Posted in Community, Presentations, Troubleshooting | Posted on 27-02-2014|
I am extremely happy to say that my proposal was accepted for Hadoop Summit 2014 in Amsterdam ;) The title of my presentation is Hadoop operations powered by … Hadoop and I will talk about various metrics, logs and files that Hadoop generates and how to analyze them … using Hadoop (and open-source tools and simple scripts) to learn more about Hadoop and avoid guesstimates!
The “official” abstract of the presentation is bellow:
At Spotify we collect huge volumes of data for many purposes. Reporting to labels, powering our product features, and analyzing user growth are some of our most common ones. Additionally, we collect many operational metrics related to the responsiveness, utilization and capacity of our servers. To store and process this data, we use scalable and fault-tolerant multi-system infrastructure, and Apache Hadoop is a key part of it.

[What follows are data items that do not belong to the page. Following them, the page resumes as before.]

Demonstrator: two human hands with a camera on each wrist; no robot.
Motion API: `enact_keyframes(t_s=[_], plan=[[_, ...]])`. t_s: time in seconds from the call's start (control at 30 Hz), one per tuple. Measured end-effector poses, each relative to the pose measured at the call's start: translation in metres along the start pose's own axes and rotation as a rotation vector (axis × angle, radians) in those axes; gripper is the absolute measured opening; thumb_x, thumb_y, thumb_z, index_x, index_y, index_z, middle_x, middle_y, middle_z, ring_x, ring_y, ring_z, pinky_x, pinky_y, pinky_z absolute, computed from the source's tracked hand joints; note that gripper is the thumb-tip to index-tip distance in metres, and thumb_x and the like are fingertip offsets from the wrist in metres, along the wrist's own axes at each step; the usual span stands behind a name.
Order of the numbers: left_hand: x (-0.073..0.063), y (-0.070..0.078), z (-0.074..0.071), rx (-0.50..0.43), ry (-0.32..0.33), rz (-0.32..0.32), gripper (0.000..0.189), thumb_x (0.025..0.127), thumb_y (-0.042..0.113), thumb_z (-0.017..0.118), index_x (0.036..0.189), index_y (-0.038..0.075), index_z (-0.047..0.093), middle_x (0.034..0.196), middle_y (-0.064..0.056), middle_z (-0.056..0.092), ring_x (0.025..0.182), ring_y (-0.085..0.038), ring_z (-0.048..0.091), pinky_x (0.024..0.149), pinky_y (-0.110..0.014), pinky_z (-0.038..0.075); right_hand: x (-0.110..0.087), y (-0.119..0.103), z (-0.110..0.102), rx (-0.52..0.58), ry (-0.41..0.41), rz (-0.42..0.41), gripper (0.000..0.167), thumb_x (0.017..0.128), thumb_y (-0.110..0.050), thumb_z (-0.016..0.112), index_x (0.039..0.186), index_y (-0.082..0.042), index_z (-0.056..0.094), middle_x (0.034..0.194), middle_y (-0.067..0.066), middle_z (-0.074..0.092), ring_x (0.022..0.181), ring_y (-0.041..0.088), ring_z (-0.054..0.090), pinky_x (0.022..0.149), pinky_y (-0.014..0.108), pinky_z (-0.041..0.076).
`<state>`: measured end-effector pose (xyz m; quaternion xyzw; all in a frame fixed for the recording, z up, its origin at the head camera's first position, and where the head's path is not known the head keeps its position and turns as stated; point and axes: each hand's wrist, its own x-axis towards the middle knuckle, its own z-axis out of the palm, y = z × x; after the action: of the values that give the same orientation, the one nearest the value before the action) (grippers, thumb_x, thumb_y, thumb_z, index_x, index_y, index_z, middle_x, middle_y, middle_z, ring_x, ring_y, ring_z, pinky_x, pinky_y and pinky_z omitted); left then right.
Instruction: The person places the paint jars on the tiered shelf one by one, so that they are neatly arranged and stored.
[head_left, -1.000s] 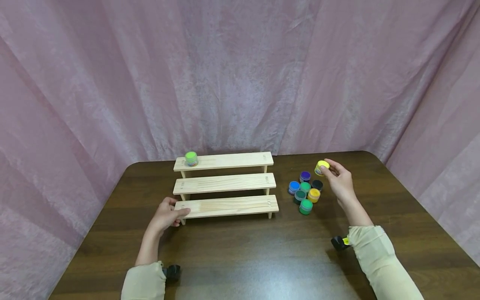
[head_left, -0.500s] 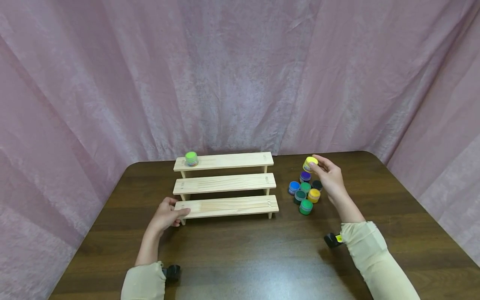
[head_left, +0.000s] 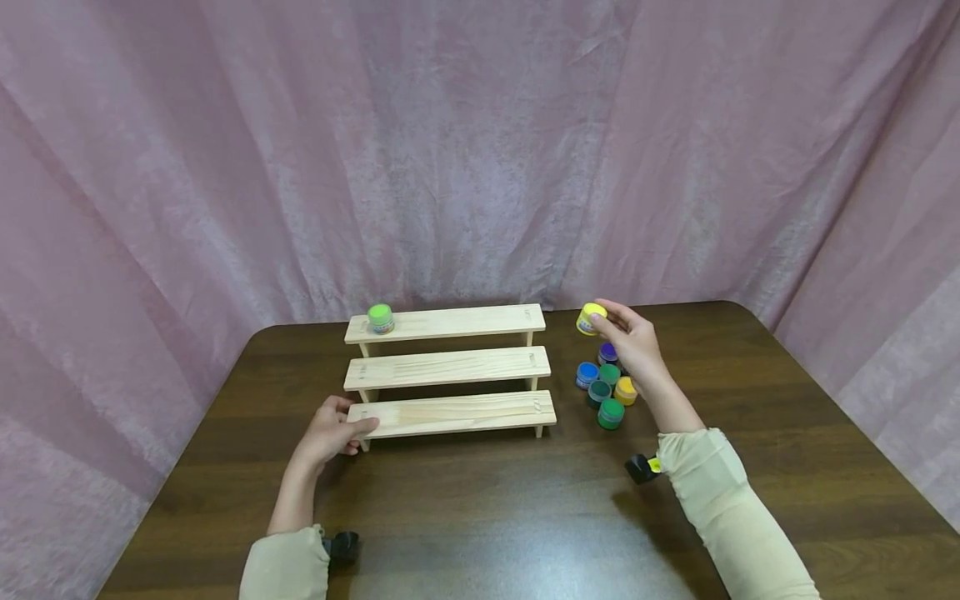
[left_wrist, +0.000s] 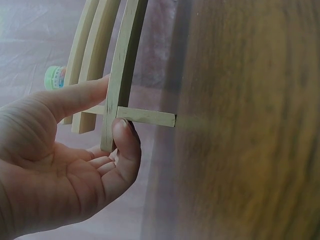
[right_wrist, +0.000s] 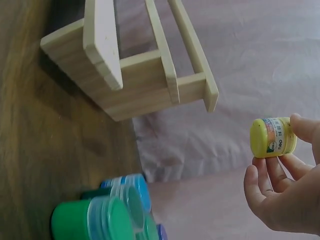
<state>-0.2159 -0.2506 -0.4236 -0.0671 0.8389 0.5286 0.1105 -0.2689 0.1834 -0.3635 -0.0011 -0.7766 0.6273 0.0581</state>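
Note:
A pale wooden three-step rack (head_left: 450,367) stands on the table. My left hand (head_left: 327,432) grips the left end of its lowest step, with the thumb on top and fingers below; the left wrist view shows the fingers curled round the board (left_wrist: 120,75). In the air to the right of the top step, my right hand (head_left: 633,346) pinches a small yellow paint jar (head_left: 590,319) between thumb and fingertips. The right wrist view shows the label on this yellow jar (right_wrist: 274,137). A light green paint jar (head_left: 381,318) sits at the left end of the top step.
Several paint jars cluster right of the rack: blue (head_left: 587,376), purple (head_left: 608,353), dark green (head_left: 599,393), green (head_left: 611,414) and orange-yellow (head_left: 626,391). My right forearm hides part of the group. A pink curtain (head_left: 480,167) hangs behind the brown table (head_left: 450,517).
My right hand has carried the yellow jar leftward and slightly up, from right of the jar cluster to above it, nearer the rack. The left hand keeps its grip on the lowest step.

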Motion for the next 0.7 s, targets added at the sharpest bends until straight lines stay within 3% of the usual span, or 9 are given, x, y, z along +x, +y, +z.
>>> enact_keyframes(t_s=[0.27,0.43,0.7], plan=[[-0.001,0.004,-0.002,0.008,0.007,0.004,0.066,0.092,0.019,0.067,0.134,-0.013,0.027,0.073,-0.002,0.054,0.06,-0.01,0.053,0.055,-0.023,0.051,0.007,-0.013,0.018,0.055,-0.058,-0.028,0.053,0.097,-0.028,0.059,0.142,-0.004,0.047,0.106,-0.015,0.058,0.094,-0.004,0.057,0.082,0.011,0.049],[-0.002,0.001,-0.001,0.004,-0.004,-0.008,0.067,0.091,0.018,0.067,0.135,-0.013,0.027,0.072,-0.002,0.054,0.058,-0.01,0.053,0.054,-0.023,0.051,0.009,-0.017,0.027,0.037,-0.091,-0.001,0.051,0.098,-0.03,0.059,0.143,-0.009,0.049,0.114,-0.008,0.058,0.098,-0.001,0.057,0.085,0.013,0.049],[0.0,0.001,-0.002,0.006,0.003,-0.001,0.067,0.091,0.018,0.067,0.134,-0.013,0.026,0.073,-0.003,0.054,0.057,-0.011,0.054,0.053,-0.023,0.051,0.014,-0.025,0.046,0.059,-0.121,-0.04,0.048,0.097,-0.028,0.06,0.141,-0.01,0.051,0.12,-0.001,0.058,0.101,0.003,0.056,0.086,0.016,0.049]])
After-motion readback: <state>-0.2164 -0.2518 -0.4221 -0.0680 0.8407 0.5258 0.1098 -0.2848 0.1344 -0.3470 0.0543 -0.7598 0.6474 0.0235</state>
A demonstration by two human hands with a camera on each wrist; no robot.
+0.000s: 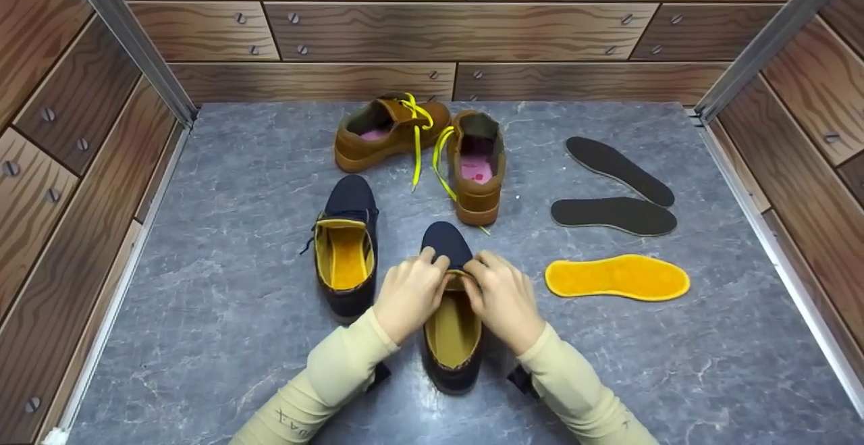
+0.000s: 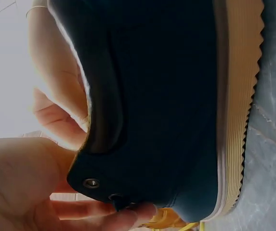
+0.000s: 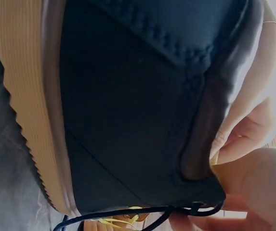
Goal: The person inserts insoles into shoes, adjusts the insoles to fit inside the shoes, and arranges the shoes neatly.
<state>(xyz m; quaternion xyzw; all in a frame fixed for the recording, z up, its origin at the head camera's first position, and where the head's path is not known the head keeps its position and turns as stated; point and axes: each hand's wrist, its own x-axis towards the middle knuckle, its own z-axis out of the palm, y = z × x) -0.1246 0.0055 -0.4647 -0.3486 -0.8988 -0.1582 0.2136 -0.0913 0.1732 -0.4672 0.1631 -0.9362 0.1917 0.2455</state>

Surprisingly or not, Apache Hadoop generates large amounts of data in the form of logs and metrics that describe its behaviour and performance. To process this data in a scalable and performant manner we use … also Hadoop! During this presentation, I will talk about how we analyze various logs generated by Apache Hadoop using custom scripts (written in Pig or Java/Python MapReduce) and available open-source tools to get data-driven answers to many questions related to the behaviour of our 690-node Hadoop cluster. At Spotify we frequently leverage these tools to learn how fast we are growing, when to buy new nodes, how to calculate the empirical retention policy for each dataset, optimize the scheduler, benchmark the cluster, find its biggest offenders (both people and datasets) and more.
Hopefully, see you there!